Sometimes we may want to be able to generate the same sample again. We are able to do this because the procedure that R uses to generate random numbers is actually not random at all, just really complicated. This is called pseudo-random number generation. R uses a 'random seed' to determine where to start this complicated procedure for generating pseudo-random numbers. If we choose a fixed random seed, then we will get the same 'random' numbers every time we re-run the code. We can fix the random seed in R using the "set.seed()" function. 

The "set.seed()" function has only one input: "seed". The "seed" input tells R what random seed. The "seed" input can be any number, although typically people don't use more than eight digits. 

Let's again generate 20 numbers between 1 and 100, but this time we will set the random seed to 12345678. Remember that if a function has only one input we do not need to include the name of that input.

In [3]:
set.seed(12345678)
sample(x=our.list, size=20)

You can run this cell as many times as you want; you will get the same answer every time. The "set.seed()" function allows us to make sure our work is reproducible, by making sure that we get the can get the same sample every time.
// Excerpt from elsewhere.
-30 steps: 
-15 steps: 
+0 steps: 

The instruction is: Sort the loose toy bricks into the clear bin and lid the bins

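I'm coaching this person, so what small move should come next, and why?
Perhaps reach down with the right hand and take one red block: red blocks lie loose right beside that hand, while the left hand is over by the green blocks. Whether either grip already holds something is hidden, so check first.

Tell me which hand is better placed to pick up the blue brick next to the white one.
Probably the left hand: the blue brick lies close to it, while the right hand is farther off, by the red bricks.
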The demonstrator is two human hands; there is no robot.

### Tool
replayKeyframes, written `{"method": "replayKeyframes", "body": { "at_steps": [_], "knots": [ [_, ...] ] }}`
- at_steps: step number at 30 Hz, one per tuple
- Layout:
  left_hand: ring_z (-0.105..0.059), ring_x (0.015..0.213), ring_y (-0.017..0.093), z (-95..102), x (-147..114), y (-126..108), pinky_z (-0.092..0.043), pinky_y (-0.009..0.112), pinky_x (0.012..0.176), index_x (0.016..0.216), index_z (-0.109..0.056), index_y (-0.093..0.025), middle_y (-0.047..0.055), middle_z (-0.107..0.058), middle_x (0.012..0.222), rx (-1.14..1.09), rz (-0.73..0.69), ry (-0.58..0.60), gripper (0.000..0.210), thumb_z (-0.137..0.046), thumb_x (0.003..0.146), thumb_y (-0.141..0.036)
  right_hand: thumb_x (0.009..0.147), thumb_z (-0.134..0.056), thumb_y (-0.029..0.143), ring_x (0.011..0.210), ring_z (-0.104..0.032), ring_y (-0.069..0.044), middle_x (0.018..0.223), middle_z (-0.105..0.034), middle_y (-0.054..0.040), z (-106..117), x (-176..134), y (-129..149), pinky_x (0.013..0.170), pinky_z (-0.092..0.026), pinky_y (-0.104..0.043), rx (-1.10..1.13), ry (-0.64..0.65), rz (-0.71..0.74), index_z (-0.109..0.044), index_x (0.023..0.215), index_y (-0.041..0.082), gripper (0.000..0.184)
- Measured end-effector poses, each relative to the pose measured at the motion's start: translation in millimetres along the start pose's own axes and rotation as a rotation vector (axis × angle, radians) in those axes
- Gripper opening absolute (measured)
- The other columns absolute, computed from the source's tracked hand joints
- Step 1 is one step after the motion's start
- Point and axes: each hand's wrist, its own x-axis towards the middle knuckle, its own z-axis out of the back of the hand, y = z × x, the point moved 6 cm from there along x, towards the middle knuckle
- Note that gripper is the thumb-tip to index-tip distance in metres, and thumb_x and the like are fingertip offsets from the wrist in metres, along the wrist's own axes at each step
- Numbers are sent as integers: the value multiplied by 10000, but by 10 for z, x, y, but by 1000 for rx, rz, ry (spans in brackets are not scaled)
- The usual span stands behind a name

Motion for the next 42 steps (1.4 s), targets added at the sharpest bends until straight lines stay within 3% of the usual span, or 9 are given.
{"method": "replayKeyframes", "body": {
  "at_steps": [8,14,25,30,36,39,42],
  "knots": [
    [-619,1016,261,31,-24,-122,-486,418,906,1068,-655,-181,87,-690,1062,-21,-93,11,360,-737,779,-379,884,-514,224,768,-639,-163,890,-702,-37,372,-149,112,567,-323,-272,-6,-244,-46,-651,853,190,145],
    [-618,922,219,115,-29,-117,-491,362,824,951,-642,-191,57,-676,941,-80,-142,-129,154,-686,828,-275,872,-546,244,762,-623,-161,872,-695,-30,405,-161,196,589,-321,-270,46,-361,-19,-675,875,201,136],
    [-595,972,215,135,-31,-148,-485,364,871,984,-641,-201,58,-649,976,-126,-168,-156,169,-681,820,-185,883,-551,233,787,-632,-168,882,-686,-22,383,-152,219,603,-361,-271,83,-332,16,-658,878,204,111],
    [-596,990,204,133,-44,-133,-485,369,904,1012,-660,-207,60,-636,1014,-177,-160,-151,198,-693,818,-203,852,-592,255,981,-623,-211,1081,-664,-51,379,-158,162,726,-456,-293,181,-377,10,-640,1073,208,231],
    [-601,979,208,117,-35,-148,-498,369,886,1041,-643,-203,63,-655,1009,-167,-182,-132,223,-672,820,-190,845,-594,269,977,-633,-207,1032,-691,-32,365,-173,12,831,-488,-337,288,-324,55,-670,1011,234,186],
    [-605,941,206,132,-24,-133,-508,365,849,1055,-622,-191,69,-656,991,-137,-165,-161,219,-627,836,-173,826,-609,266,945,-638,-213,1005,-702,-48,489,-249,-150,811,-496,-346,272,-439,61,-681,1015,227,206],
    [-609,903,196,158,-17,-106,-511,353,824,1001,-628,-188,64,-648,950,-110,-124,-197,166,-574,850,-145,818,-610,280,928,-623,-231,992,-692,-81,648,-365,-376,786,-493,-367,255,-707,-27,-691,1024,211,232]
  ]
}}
## Review Topic: Sampling From a Population in R

Suppose that we have a list of all the members of a population in R, and we need to select which ones to sample. For example, we might have a list of people in a class, and we want to ask some of them what their major is. In order to do this, we will need to index the list of names. We discuss how to index a list in Module 6. We now expand upon these ideas a bit.

Suppose that we have a list of names called "names", and we want to get the first and third elements of that list. Remember that we can get the first element using "names[1]" and the third element using "names[3]". To get both of these elements, we index our list with another list.



In [4]:
#Import our data and obtain the corresponding list
data = read.csv("Names.csv")
names = data$Name

#Index our list with another list
names[c(1,3)]

Remember that the "c()" function produces a list containing the elements inside the parentheses.

The file "Names.csv" contains a list of 100 people. Let's choose 20 of them for our sample. Remember that the "sample()" function produces a list of numbers that can be used for indexing. Try writing some code to do this yourself before you look at the solution.

In [5]:
#Import the dataset
data = read.csv("Names.csv")
head(data)

#Generate a sample of numbers
sample.numbers = sample(x=1:100, size=20)

#Choose the corresponding people
sample.names = data$Name[sample.numbers]
print(sample.names)

Name
Sophia
Emma
Olivia
Isabella
Ava
Lily


 [1] Grace     Riley     Elizabeth Evelyn    Isabelle  Wyatt     Kylie    
 [8] Dylan     Hunter    Benjamin  Henry     Lily      Aaliyah   Ethan    
[15] Oliver    Hannah    Cameron   Landon    Jacob     Kaitlyn  
100 Levels: Aaliyah Abigail Addison Aiden Alexander Amelia Andrew ... Zoe


Our final answer is a list of 20 names. We can ignore the part that says "100 Levels:...".